El contingente ecuatoriano llegó aproximadamente 36 horas después de los terremotos y fue el tercer grupo internacional de rescate en arribar a la zona afectada. La misión estuvo integrada por 46 especialistas del equipo USAR ECU-01 y dos canes de búsqueda, quienes viajaron con autonomía logística para siete días. Esto significa que el grupo no necesitó alimentos, alojamiento ni recursos del país afectado, permitiendo que toda la ayuda local se destinara a las víctimas.

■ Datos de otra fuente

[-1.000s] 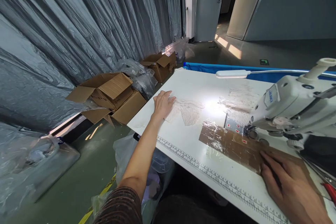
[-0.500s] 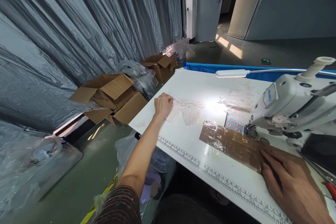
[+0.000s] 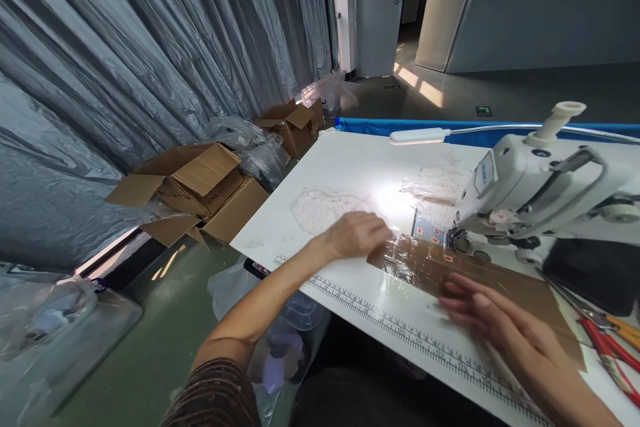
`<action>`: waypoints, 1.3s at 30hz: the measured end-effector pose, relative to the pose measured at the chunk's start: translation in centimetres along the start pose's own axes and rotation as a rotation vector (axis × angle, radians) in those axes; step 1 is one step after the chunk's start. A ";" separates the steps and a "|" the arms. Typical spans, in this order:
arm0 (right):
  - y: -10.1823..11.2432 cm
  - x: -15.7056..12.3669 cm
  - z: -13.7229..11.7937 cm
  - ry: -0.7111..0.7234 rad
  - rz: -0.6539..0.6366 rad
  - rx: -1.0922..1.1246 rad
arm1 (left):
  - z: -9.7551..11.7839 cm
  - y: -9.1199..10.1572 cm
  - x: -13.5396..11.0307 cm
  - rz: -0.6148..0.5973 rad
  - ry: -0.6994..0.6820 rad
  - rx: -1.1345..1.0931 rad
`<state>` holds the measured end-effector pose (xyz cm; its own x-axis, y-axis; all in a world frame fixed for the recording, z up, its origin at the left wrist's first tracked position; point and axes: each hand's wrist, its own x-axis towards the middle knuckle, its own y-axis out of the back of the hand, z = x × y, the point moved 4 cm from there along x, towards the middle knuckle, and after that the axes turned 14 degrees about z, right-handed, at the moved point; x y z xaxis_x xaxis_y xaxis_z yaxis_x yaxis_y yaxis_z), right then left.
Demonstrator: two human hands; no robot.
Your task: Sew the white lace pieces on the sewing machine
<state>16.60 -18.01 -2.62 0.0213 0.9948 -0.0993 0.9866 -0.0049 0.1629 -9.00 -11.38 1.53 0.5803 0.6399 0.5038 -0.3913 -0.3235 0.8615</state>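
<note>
My left hand (image 3: 356, 235) is above the white table near the left end of a brown tape-covered board (image 3: 417, 270). Its fingers are bent and smeared by motion, so I cannot tell whether anything is in them. A white lace piece (image 3: 317, 209) lies flat on the table just behind that hand. My right hand (image 3: 500, 323) is over the front edge of the board with its fingers stretched out, nothing visible in them. Beyond the board stands a white sewing machine (image 3: 520, 180), with more lace (image 3: 437, 177) beside its needle area.
A lamp (image 3: 420, 137) lights the white table (image 3: 345, 153), whose front edge bears a printed ruler (image 3: 380, 317). Red-handled pliers (image 3: 607, 353) lie at the right, near a black pad (image 3: 590, 273). Open cardboard boxes (image 3: 200, 177) and plastic bags stand on the floor to the left.
My left hand has let go of the lace's left end and moved right towards the board. My right hand has lifted, fingers spreading. The view has turned slightly right.
</note>
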 end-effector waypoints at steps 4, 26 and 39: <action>-3.5 -0.1 -1.1 -0.448 -0.104 0.371 | 8.5 -1.4 0.7 0.059 -0.437 -0.209; 3.6 3.4 -3.2 -0.090 -0.225 -0.330 | 3.4 1.0 3.1 -0.408 0.317 -0.766; 5.3 4.9 -3.5 0.178 0.236 -0.878 | 4.6 -2.2 2.5 -0.029 -0.293 -0.391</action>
<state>21.35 -12.79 1.18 0.1091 0.9791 0.1719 0.4821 -0.2033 0.8522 -3.38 -12.22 1.16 0.7493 0.4035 0.5251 -0.5786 0.0131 0.8155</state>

Cárdenas destacó que en abril del 2026, el equipo de rescate recibió la certificación internacional ante Naciones Unidas, realizada, lo que ratifica que cumplen los estándares para intervenir en emergencias de gran magnitud.
Uno de los momentos más emocionantes de la misión fue el rescate de un niño que permanecía atrapado bajo un edificio colapsado. Danilo Mendoza recuerda que, cinco días después del terremoto, el equipo detectó sonidos provenientes de los escombros. Tras confirmar que había un sobreviviente, iniciaron un operativo que se extendió durante seis horas, retirando cuidadosamente losas, madera y otros materiales hasta lograr extraer al menor con vida y en buenas condiciones. Según relató, el niño sobrevivió porque tuvo la iniciativa de protegerse bajo una estructura resistente, como una mesa o una silla.
Durante la misión también rescataron a una mujer adulta mayor atrapada entre los escombros. Mendoza explicó que cada intervención comienza con una evaluación técnica del colapso, apoyada por equipos tecnológicos y los canes de búsqueda, para localizar sonidos, golpes o gritos que indiquen la presencia de sobrevivientes antes de iniciar la excavación. Aunque cada rescate representa una enorme alegría, reconoce que también existen momentos de profunda frustración cuando las búsquedas no tienen el resultado esperado.
Las labores no estuvieron exentas de dificultades. Los constantes colapsos de estructuras, las vías destruidas y las altas temperaturas complicaron el trabajo de los rescatistas. Sin embargo, ambos coinciden en que fueron recibidos con gran solidaridad y agradecimiento por parte de las autoridades y la comunidad venezolana.
Cárdenas resaltó que el equipo viaja acompañado no solo por rescatistas, sino también por psicólogos, médicos, un veterinario y especialistas en evaluación de infraestructura, con el objetivo de proteger tanto la salud física como emocional del personal y de los perros de búsqueda.
Además, recordó que el apoyo psicológico después de este tipo de misiones es fundamental y que compartir estas experiencias con familiares y amigos ayuda a procesar el impacto emocional de enfrentar escenarios donde cada minuto puede marcar la diferencia entre la vida y la muerte.